The cannabis portion of the agreement would fine-tune legal and inter-governmental relationships among medicinal cannabis (legalized in 2014), hemp-derived THC edibles and other products (legalized in 2022), adult recreational cannabis (legalized in 2023) and the different regulatory structures governing each substance.

In a major update from 2023 law, the agreement would allow medical cannabis patients to possess 16 plants and transfer half of their allotment to a registered designated caregiver approved to assist patients enrolled in the medical cannabis program.

The idea is to help people with debilitating diseases who are enrolled in the state’s medical cannabis program to grow their own plants and obtain their medicinal plants at perhaps a lower cost than prescribed cannabis.

A retail license preapproval process operated by the Office of Cannabis Management would be established to issue licenses to potential retailers without first requiring they obtain a physical space to conduct business. This would speed up the path for retail operations to begin in the state.

The conference committee report would allow for preapproved retail licenses for “social equity applicants” defined as people harmed by over-prosecution of cannabis laws in the past. A lottery system would be implemented if there are too many applicants for retail licenses allotted to an area.

The conference committee on the cannabis policy bill meets May 15. (Photo by Andrew VonBank)

Rep. Nolan West (R-Blaine), the only Republican conferee, fears the system won’t evaluate for competence or quality of applicants, rather just rely on a minimum standard. Because no property is required to apply, he said a lottery relies on luck to find quality applicants and that is more than likely going to lead to a “disastrous market launch.”

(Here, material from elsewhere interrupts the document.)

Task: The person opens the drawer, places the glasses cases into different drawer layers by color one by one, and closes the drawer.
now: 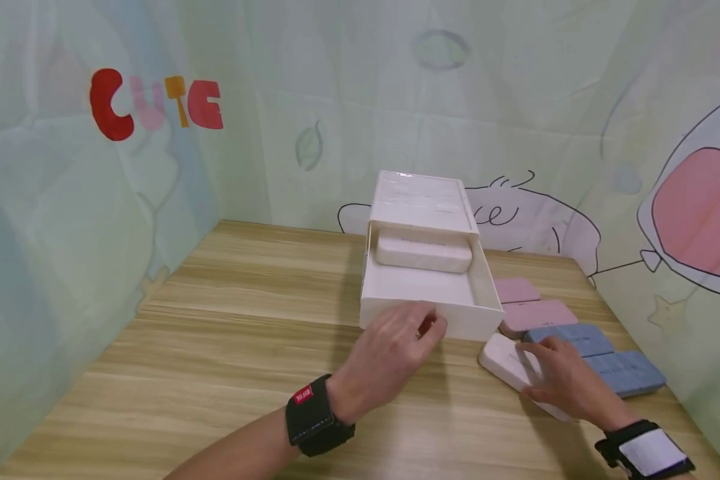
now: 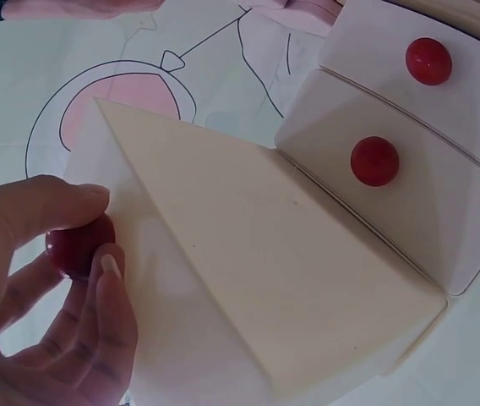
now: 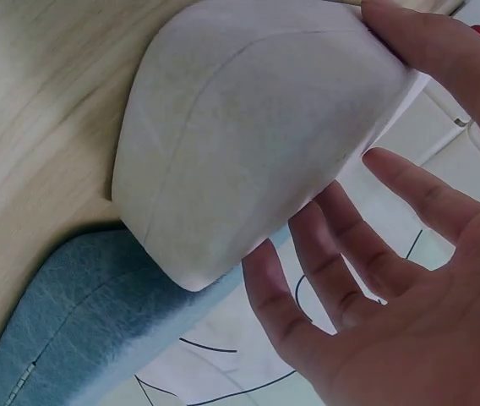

A pair of provisions relate to the medical cannabis program, which will continue to exist and operate separately from the recreational cannabis program.

One provision would allow veterans receiving care from the Department of Veterans Affairs to be automatically eligible to enroll in the state’s medical cannabis program. The other would make medicinal cannabis available for any medical condition approved by a patient’s licensed health care practitioner.

Amendments

A dozen mostly technical amendments successfully offered by Port range from how cannabis business owners receive license renewal and expiration notices to specifying the procedures for transferring funds to the Office of Cannabis Management.

West unsuccessfully offered five amendments around a common theme of desiring to avoid what he called the “impending failure” of the launch of cannabis retail sales anticipated to begin in the summer of 2025.

The cannabis management office won’t be able to issue cultivator licenses in time for cannabis producers to produce sufficient crops to meet the demand for retail cannabis, he said.

To that end, he offered an amendment to let existing medical cannabis manufacturers sell some of their cannabis stock at retail recreational cannabis stores under certain conditions.